Information supplied:
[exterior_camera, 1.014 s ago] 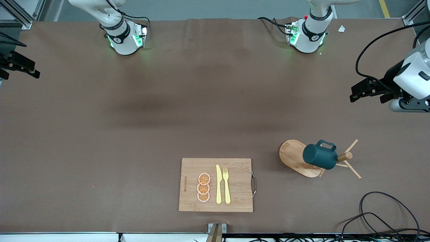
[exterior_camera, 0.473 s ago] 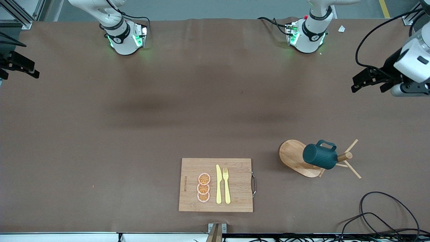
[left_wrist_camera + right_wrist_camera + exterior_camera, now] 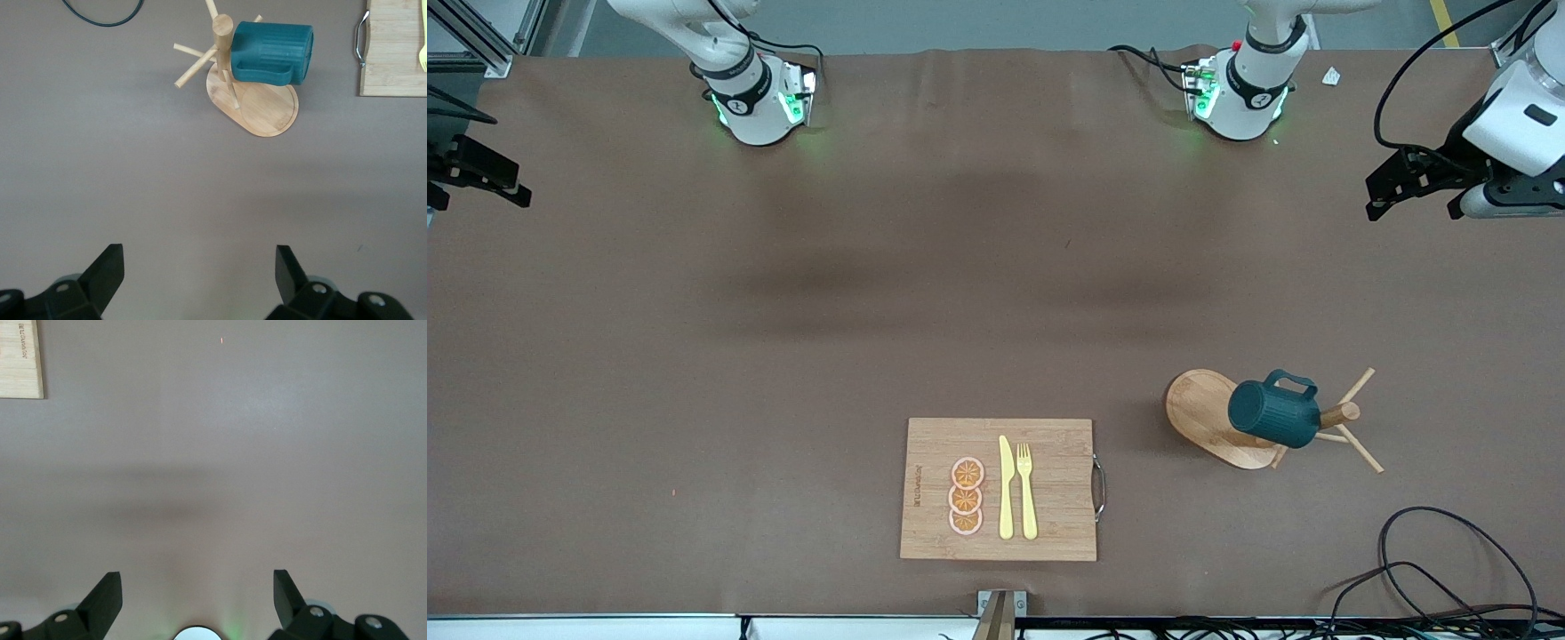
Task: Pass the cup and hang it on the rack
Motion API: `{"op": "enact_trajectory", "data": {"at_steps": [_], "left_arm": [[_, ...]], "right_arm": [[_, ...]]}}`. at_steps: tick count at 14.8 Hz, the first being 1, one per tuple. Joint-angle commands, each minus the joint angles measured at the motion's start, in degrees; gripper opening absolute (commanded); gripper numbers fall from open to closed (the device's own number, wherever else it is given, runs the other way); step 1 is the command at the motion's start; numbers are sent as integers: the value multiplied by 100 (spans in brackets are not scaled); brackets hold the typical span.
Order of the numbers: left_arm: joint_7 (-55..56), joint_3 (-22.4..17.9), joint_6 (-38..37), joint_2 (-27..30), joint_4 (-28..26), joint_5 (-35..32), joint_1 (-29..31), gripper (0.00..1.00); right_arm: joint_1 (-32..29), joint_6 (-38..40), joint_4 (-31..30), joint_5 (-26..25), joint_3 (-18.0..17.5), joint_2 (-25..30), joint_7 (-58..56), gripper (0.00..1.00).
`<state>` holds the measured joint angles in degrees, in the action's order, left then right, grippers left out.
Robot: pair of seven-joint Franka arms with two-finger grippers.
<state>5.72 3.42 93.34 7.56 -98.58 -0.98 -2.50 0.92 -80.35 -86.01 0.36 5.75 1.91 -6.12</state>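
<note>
The dark teal ribbed cup [image 3: 1272,416] hangs by its handle on a peg of the light wooden rack [image 3: 1200,413], which stands toward the left arm's end of the table. In the left wrist view the cup [image 3: 273,50] lies sideways against the post above the rack's oval base [image 3: 267,113]. My left gripper [image 3: 1374,197] is open and empty, up in the air over bare table at the left arm's end, well apart from the rack; its own view shows it wide open [image 3: 199,257]. My right gripper [image 3: 507,178] waits open and empty at the right arm's end [image 3: 197,577].
A bamboo cutting board [image 3: 1049,444] with orange slices [image 3: 966,496], a yellow knife [image 3: 1006,489] and a fork [image 3: 1027,489] lies near the front edge. Black cables [image 3: 1440,569] coil at the front corner by the left arm's end. A bracket [image 3: 1000,609] sits at the front edge.
My left gripper has drawn away from the rack toward the robots' edge of the table. The cup, the rack and the right arm have not moved.
</note>
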Motion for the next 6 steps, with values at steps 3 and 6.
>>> {"op": "enact_trajectory", "data": {"at_steps": [3,6], "left_arm": [[-36,1,87,-184,225,-113,-75,100],[-97,10,88,-360,444,-113,-14,100]], "right_arm": [[-57,-24,-135,-53,-47,143,-73,100],[-57,-24,-135,-53,-38,143,-73,100]]}}
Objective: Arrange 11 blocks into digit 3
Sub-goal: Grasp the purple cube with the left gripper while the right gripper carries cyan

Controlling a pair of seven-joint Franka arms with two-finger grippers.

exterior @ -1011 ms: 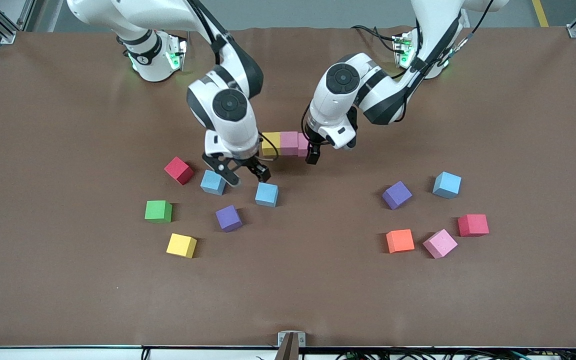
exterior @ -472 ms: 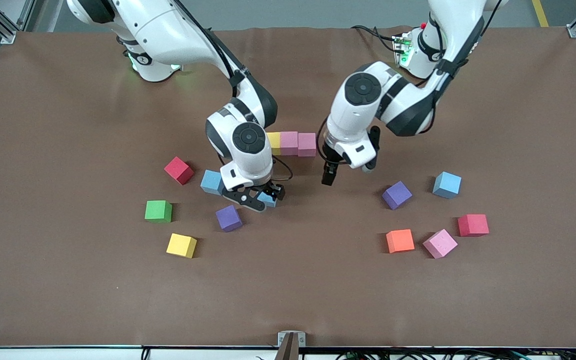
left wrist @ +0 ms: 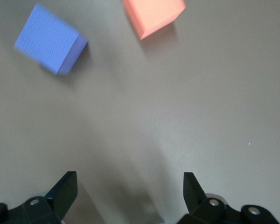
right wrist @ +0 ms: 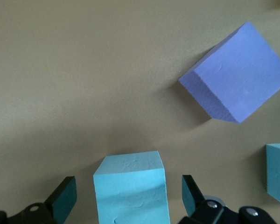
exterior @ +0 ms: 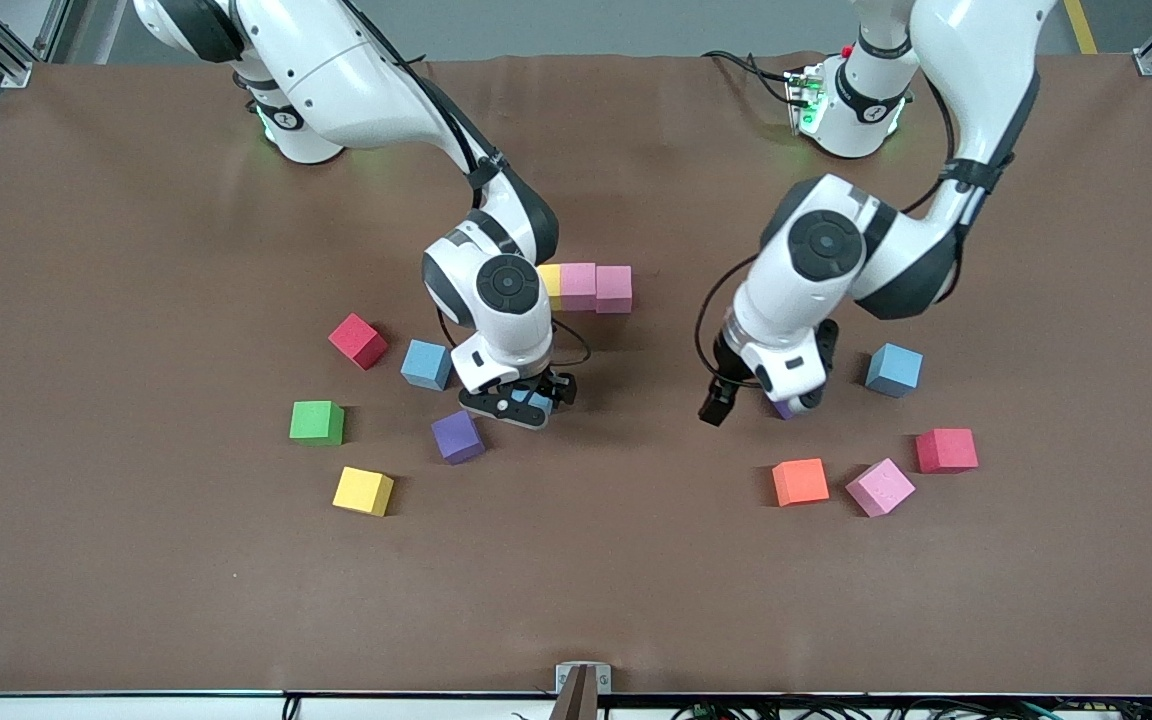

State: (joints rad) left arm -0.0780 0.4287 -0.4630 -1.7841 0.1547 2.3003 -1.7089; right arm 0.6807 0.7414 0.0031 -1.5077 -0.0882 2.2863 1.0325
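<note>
Front view: right gripper [exterior: 518, 402] is down low at a light blue cube [exterior: 534, 401], fingers spread either side of it, not pinching yet. Close by are a purple cube [exterior: 457, 437] and a 2nd light blue cube [exterior: 426, 364], w/ a red cube [exterior: 357, 340], green cube [exterior: 317, 421] and yellow cube [exterior: 363, 490] toward the right arm's end. A short row, yellow block [exterior: 550, 285] then two pink blocks [exterior: 596, 287], touching, sits farther from the camera. Left gripper [exterior: 751, 395] hangs over bare table next to another purple cube [exterior: 782, 408], mostly hidden by it. Orange cube [exterior: 800, 481], pink cube [exterior: 879, 487], another red [exterior: 946, 449] and another light blue [exterior: 894, 369] lie toward the left arm's end.

Left wrist view: fingers [left wrist: 63, 193] wide apart, nothing between; purple cube [left wrist: 50, 39] and orange cube [left wrist: 153, 16] well apart from them.

Right wrist view: fingers [right wrist: 64, 198] spread, light blue cube [right wrist: 132, 192] between them; purple cube [right wrist: 238, 74] near.
</note>
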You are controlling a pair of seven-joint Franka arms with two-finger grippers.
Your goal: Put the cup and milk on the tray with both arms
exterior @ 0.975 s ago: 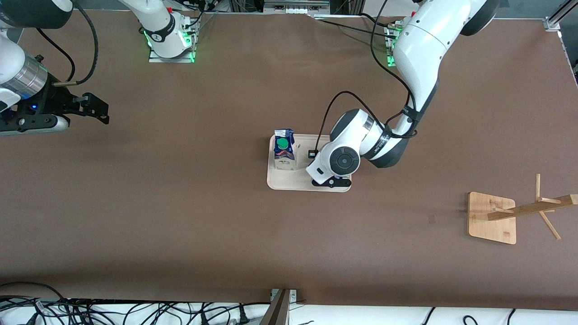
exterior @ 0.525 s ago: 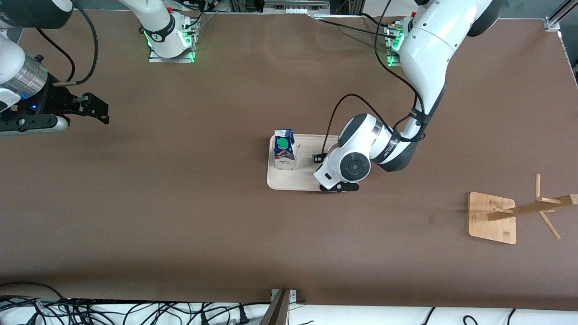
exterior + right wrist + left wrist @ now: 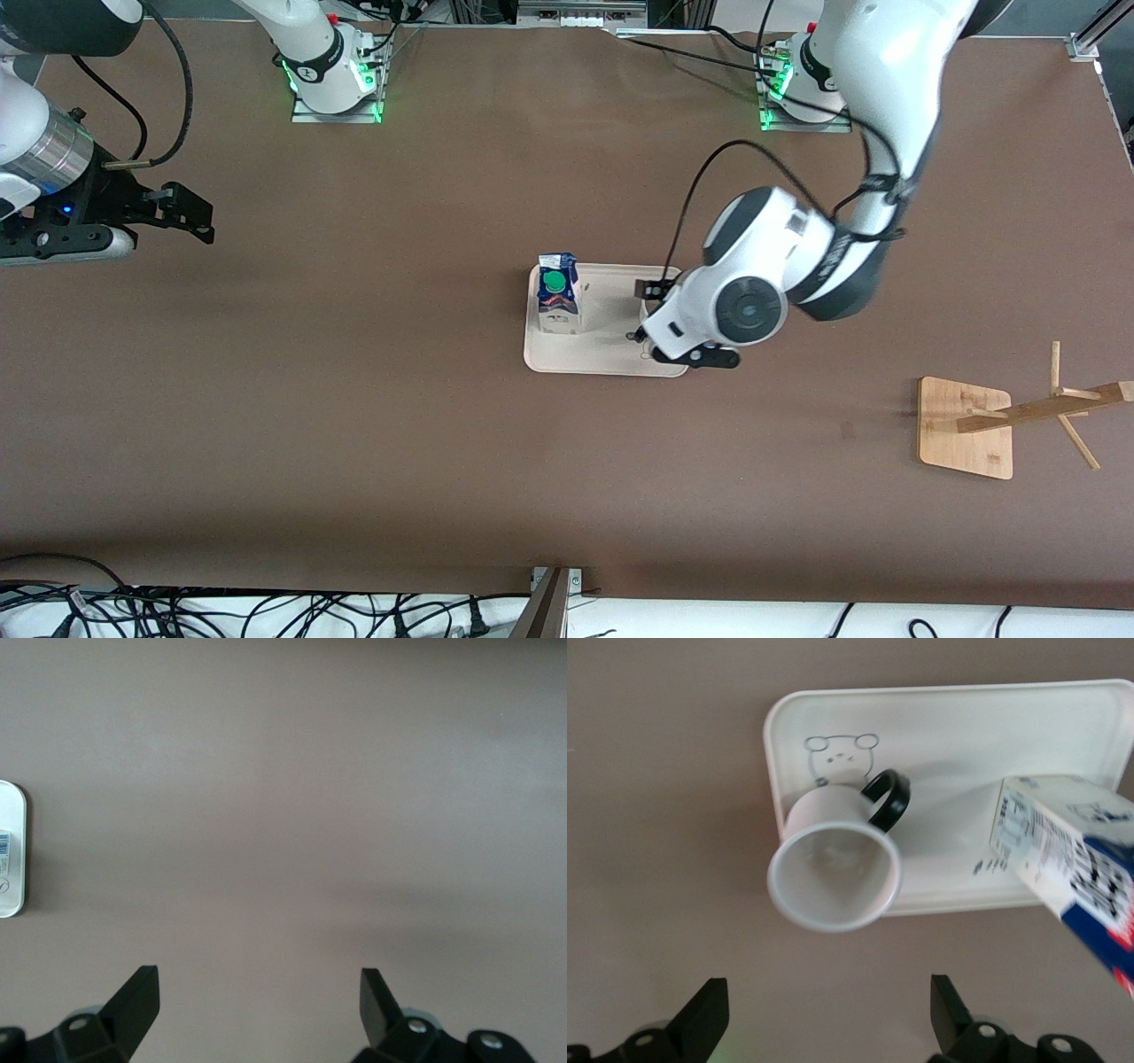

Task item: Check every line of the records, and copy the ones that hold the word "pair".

Task response:
Robot: pair of seven-joint Franka arms with two-finger grippers.
Controlling a pair of seven-joint Franka arms with two-finger grippers.
You are controlling a pair of seven-joint Franka arms with two-finger grippers.

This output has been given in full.